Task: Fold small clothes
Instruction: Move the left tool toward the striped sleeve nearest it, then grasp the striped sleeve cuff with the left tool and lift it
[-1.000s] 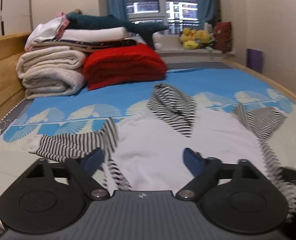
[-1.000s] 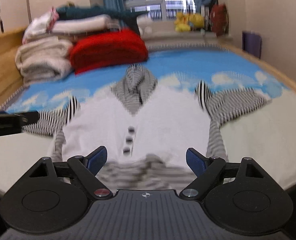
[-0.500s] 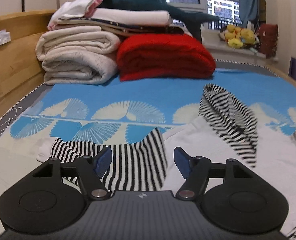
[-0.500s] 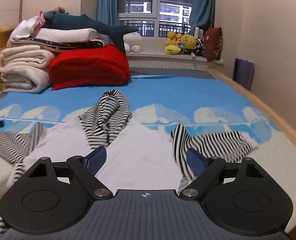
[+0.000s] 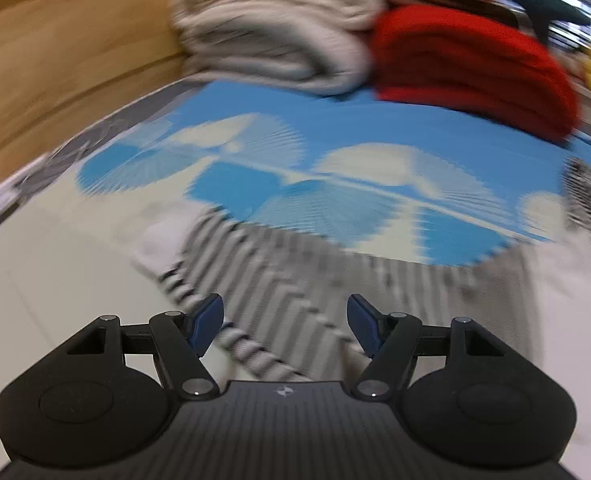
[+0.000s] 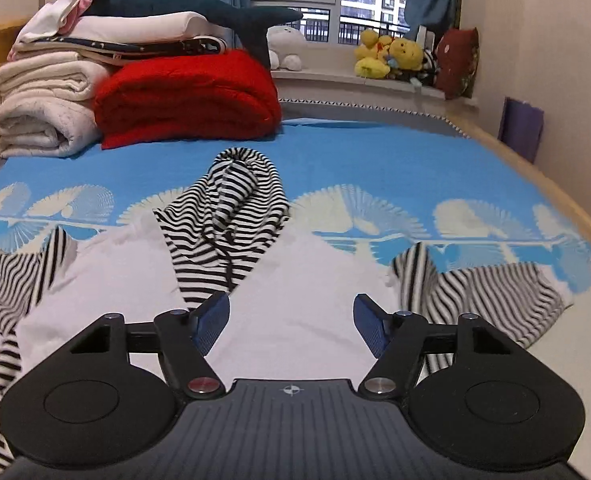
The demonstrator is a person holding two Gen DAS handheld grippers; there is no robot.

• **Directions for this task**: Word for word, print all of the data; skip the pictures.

• **The completed task**:
Task: Fold small clothes
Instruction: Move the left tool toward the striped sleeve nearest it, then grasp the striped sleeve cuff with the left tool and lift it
[-1.000s] 
[-1.000s] 
[-0.500s] 
[-0.500s] 
[+0.000s] 
[+0.000s] 
The demonstrator is a person holding two Gen DAS handheld grippers; there is no robot.

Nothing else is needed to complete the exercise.